Trotzdem empfinde ich so etwas wie wohlwollendes Verständnis für ihre Ansicht und ihr Engagement. Schließlich kostet mich das nichts. Solange ich einen oder zwei Gurans besteuere, wenn Makri mit dem Klingelbeutel umgeht, lässt sie mich ungeschoren. Aber der Zulauf zur Vereinigung der Frauenzimmer ist, wie ich kürzlich zu meinem Leidwesen feststellen musste, Besorgnis erregend angewachsen. Es würde die Einwohner von Turai sicherlich ziemlich überraschen, wenn sie erführen, dass sich unter dem Dach dieses Vereins nicht nur solch »staatstragende« Damen wie Marzipixa, die Bäckerin, und Homöopixa, die Kräuterheilerin, tummeln. Diese Gruppierung genießt zudem die wenn auch verdeckte Unterstützung von Prinzessin Du-Lackai, der Nummer drei in der Thronfolge. Der König wäre wohl kaum amüsiert, wenn er das herausfände. Und die Wahre Kirche schon gar nicht. Für den Klerus ist die Vereinigung der Frauenzimmer nichts als Gotteslästerung.

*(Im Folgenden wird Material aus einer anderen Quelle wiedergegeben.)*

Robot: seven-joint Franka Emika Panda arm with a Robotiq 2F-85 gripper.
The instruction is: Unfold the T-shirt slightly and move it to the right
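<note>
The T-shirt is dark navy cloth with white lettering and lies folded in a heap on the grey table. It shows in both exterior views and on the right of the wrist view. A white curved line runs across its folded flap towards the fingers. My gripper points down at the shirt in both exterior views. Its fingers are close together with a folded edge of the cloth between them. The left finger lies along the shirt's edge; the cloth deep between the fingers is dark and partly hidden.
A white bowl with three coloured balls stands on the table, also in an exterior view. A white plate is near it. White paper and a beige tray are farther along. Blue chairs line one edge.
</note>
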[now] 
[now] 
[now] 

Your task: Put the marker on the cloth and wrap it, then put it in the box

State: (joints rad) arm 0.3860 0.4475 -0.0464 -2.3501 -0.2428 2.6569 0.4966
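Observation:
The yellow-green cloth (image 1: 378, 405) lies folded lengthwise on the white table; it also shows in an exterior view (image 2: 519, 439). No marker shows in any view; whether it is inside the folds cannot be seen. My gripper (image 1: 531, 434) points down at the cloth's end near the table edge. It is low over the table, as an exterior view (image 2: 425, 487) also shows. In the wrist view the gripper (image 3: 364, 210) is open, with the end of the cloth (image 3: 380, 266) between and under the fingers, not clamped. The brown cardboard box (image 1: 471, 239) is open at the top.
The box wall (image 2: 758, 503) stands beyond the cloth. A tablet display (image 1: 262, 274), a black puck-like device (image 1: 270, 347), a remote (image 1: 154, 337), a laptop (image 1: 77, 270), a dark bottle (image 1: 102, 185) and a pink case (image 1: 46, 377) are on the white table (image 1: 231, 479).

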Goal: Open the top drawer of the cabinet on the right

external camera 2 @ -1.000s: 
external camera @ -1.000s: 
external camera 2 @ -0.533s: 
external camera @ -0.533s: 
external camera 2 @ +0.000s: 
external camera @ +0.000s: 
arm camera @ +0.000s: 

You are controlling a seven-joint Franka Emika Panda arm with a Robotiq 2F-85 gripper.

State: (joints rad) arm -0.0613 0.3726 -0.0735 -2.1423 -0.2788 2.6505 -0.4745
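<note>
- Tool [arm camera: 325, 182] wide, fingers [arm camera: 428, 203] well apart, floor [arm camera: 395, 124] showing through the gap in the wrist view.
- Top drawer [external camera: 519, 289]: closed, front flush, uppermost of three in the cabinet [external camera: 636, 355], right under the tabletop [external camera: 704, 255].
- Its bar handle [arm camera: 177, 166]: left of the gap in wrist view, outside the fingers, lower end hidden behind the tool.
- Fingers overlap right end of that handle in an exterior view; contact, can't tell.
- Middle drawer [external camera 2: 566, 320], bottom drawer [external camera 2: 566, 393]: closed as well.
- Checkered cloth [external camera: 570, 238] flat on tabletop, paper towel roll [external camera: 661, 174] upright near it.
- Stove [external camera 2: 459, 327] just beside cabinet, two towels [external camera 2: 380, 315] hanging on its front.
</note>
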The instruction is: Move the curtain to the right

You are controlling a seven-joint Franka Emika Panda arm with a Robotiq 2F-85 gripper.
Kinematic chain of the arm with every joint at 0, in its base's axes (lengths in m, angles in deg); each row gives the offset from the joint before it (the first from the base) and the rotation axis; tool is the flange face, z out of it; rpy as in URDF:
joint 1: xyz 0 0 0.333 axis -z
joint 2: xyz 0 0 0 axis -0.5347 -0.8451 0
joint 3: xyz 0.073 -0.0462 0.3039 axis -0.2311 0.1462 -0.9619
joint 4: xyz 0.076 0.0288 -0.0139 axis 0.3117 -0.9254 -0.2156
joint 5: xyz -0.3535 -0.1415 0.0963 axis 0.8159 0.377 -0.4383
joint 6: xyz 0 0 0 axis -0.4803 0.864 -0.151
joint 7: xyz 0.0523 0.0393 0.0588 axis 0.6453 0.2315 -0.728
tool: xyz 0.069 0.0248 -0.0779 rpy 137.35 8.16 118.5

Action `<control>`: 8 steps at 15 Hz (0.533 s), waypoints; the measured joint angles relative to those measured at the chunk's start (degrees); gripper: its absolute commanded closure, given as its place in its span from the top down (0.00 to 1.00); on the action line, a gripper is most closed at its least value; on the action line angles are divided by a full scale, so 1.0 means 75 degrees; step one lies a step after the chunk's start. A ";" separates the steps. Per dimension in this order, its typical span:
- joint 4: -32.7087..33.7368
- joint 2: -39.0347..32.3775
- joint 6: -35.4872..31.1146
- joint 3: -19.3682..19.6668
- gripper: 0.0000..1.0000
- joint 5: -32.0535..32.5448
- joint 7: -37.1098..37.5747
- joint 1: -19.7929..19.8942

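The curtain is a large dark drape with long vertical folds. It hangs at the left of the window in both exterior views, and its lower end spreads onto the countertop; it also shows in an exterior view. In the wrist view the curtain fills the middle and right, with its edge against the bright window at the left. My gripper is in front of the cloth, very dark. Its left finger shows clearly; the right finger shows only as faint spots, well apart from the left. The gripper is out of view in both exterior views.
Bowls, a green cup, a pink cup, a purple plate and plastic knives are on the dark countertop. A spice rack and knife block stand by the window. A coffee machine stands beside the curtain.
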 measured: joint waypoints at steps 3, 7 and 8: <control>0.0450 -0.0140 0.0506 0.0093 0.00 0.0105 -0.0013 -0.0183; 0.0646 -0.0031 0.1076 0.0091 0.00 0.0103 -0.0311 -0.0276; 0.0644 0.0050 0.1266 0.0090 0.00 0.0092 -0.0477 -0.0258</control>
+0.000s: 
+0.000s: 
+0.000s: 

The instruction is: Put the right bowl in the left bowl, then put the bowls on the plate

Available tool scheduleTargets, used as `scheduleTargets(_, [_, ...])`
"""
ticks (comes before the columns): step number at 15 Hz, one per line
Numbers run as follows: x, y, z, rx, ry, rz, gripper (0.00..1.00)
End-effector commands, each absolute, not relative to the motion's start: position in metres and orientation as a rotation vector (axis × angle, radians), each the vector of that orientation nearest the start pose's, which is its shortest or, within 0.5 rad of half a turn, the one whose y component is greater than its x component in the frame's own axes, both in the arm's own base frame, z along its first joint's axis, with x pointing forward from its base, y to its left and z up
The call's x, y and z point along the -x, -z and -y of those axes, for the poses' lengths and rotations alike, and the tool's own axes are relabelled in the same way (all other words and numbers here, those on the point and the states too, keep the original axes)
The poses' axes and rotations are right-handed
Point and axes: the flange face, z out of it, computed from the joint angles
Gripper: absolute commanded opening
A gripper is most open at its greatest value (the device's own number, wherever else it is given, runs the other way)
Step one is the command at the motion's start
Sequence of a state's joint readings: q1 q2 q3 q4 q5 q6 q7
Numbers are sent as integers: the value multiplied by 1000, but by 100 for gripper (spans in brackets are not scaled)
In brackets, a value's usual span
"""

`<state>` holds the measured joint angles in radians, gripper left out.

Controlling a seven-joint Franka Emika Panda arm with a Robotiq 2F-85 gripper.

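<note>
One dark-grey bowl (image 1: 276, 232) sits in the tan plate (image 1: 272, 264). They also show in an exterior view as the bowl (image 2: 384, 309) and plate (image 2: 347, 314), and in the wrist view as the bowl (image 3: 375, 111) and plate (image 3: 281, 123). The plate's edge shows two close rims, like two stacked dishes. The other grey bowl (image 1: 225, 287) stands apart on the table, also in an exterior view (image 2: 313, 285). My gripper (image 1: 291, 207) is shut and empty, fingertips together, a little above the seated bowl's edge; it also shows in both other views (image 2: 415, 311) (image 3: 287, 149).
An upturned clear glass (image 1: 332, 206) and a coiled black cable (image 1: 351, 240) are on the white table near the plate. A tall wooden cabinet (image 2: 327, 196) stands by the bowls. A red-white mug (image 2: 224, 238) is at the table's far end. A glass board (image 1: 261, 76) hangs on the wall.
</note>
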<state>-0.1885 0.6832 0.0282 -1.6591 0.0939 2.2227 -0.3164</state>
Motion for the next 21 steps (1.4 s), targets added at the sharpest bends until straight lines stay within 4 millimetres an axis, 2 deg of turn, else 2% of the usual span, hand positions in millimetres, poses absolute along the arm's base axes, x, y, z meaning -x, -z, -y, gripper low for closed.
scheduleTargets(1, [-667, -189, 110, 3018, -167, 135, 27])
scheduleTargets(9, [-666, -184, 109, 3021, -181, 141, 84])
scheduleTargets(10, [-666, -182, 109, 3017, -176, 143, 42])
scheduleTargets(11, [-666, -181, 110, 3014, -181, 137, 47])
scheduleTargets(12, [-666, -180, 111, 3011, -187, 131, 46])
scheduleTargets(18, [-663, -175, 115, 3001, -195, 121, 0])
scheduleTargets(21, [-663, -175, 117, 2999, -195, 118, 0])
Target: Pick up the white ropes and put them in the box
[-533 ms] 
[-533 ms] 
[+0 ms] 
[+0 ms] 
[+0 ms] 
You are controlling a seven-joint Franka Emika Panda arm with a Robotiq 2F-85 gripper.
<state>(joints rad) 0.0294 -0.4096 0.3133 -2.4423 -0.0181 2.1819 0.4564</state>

Lisutaris, die Herrin des Himmels, eine sehr mächtige Zauberin – vorausgesetzt, man stöpselt sie kurz von ihrer Wasserpfeife ab –, ist ebenfalls eine Förderin der Frauenzimmer. Und am merkwürdigsten ist, dass Marihana, ebenfalls eine Nummer drei, allerdings in der Hierarchie der Meuchelmördergenossenschaft, auch mit von der Partie ist. Der Gedanke, dass Makri an konspirativen Treffen mit all diesen Leuten teilnimmt, lässt mich befürchten, dass möglicherweise einige Bürger dieser Stadt, die eigentlich nichts von meinen Geschäften wissen sollten, doch über Umwege ein paar Dinge in Erfahrung bringen, die sie überhaupt nichts angehen. Natürlich würde Makri niemals wissentlich meine Geheimnisse verraten, aber sie ist erst seit etwas über einem Jahr in Turai und noch relativ unverdorben durch die Mechanismen der Zivilisation. Sie lässt sich manchmal auf dem Markt übers Ohr hauen. Und sie findet es nach wie vor umständlich, Besteck zu benutzen. Außerdem kann ich sie immer noch anlügen. Und komme damit vor allem durch.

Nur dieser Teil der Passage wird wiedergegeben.